I’ll never forget the feeling at fulltime against Syria in Sydney when we knew we were through to the next – and last – stage of World Cup qualification.

 

It hit me all at once how quickly life has moved. It wasn’t so long ago I was a Sydney FC player doing my best in the A-League. Now I live in Korea and I’m representing my national team. I couldn’t have imagined it.

 

I looked up in the stands and saw my family and friends there. My Mum, Dad and Sister. My Girlfriend and her family. My best mate and his family. Some of the lads I grew up with in Wollongong and played alongside at school and for the Wolves. The Jurman contingent took up a fair chunk of ANZ Stadium. I had to ask for more tickets!

 

They told me how proud they were of me after the game. It meant everything.

 

I was a Socceroo. We were through to the next stage. And we’d done it in Sydney, in front of everyone who helped me get there. Wow.

 

 

I was on a plane back to Seoul the next morning and the story about Ange possibly stepping down after the Honduras game broke when I was in the air.

 

I only saw it when I landed in Korea. I wasn’t expecting it at all, to be honest. It was out of the blue.

 

I read what Maty Ryan wrote here that week and I feel the same. I didn’t see or hear anything from Ange in the aftermath of the Syria game that made me think he was leaving.

 

Ange spoke to me after the last training session and said, ‘You’re good enough to play at international level. You might be a bit nervous. There’s no perfect time to make your debut. Just go out there and play like you have been in Korea.’

 

I haven’t been in the Socceroos squad for very long but I’ve known Ange for about a decade. I don’t really know what to make of it all. But we can’t really think about it too much. We have a job and that’s to get Australia to the World Cup.

 

That’s the most important thing as players.

 

 

NEXT STOP: HONDURAS

It’s incredible to think I might be involved in a knockout World Cup qualifier like the one against Uruguay in 2005.

 

I was 16 at the time. I went to high school with Aaron Mooy. Every year there was a Bolton Wanderers scout who would come out. That year he took Aaron and I away to Bolton on trial.

 

Scott Jamieson was over there with us, too, on a scholarship. We’d just finished training in Bolton. Scott spoke to his Dad who was at the game at Homebush and he told us the result.

 

I didn’t get to watch the game live, but I still get goosebumps every time I see the replay and Johnny Aloisi’s penalty.

 

Aaron and I haven’t spoken about Honduras.
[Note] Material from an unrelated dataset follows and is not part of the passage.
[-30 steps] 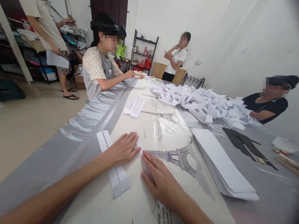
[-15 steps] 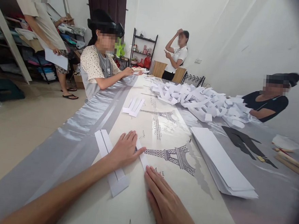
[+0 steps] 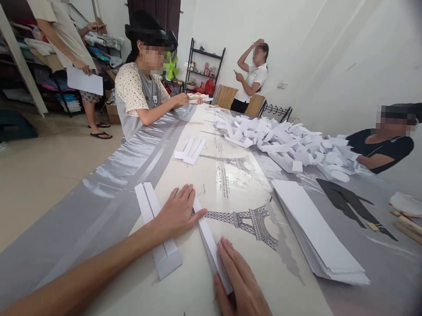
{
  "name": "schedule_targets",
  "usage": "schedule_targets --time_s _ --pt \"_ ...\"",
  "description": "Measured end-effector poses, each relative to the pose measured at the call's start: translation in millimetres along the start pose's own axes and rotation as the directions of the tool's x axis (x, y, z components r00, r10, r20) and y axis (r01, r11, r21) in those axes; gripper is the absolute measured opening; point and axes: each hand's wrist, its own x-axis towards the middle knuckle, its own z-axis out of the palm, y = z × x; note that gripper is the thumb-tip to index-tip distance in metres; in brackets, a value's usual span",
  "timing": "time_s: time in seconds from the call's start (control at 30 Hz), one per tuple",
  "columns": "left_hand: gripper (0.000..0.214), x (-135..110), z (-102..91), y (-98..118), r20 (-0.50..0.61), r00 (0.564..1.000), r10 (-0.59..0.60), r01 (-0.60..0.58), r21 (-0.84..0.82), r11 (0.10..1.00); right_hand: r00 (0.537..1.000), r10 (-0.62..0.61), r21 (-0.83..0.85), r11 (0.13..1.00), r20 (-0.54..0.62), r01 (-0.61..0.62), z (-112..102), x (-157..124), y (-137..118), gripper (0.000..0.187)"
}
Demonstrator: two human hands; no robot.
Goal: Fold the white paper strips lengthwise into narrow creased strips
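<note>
A narrow folded strip of white paper (image 3: 210, 242) lies slantwise on the printed table cover (image 3: 139, 297). My left hand (image 3: 178, 211) is spread flat over the strip's far end, pressing it down, fingers stretched and thumb apart. At its near end, my right hand (image 3: 243, 288) rests with long, straight fingers against the right edge; its thumb is partly hidden near the strip's end. Left of these, under my left forearm, is another folded white paper piece (image 3: 145, 199) with a slit down its length. Farther up lie some small folded paper strips (image 3: 190, 149).
A stack of white paper (image 3: 310, 227) lies to the right. Behind it spreads a big heap of folded papers (image 3: 280, 139). A dark flat item (image 3: 341, 201) and wooden sticks (image 3: 415, 227) are at far right. One person (image 3: 139, 90) handles paper at left; another (image 3: 381, 146) sits at right.
My right hand has slid toward me and right along the strip, uncovering more of it. My left hand stays on the far end. The view has shifted slightly.
</note>
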Motion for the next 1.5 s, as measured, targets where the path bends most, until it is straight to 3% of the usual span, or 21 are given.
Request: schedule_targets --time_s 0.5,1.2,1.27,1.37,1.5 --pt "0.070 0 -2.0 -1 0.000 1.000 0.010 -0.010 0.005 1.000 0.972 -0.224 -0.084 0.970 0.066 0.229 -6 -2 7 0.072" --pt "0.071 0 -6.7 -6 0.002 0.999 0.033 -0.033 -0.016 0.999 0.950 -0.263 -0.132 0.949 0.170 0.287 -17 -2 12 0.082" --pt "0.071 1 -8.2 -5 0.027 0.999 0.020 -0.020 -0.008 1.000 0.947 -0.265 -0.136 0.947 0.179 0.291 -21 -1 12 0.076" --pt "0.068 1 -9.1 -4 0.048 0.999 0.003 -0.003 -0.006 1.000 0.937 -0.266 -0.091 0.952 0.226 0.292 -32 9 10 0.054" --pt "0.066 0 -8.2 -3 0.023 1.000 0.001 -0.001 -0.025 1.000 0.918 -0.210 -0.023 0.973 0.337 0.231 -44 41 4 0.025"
I have to get selected first.

 

The fans and the stadium where we’ll be playing will be different to anything we’ve experienced before.

 

It’s exciting to play in another country where probably no one from the national team has played.

 

It’s something to embrace and look forward to.

 

We’ll concentrate on the job at hand and work hard to the result we need.

 

Hopefully, a few days later in Sydney, we can be celebrating with the home fans.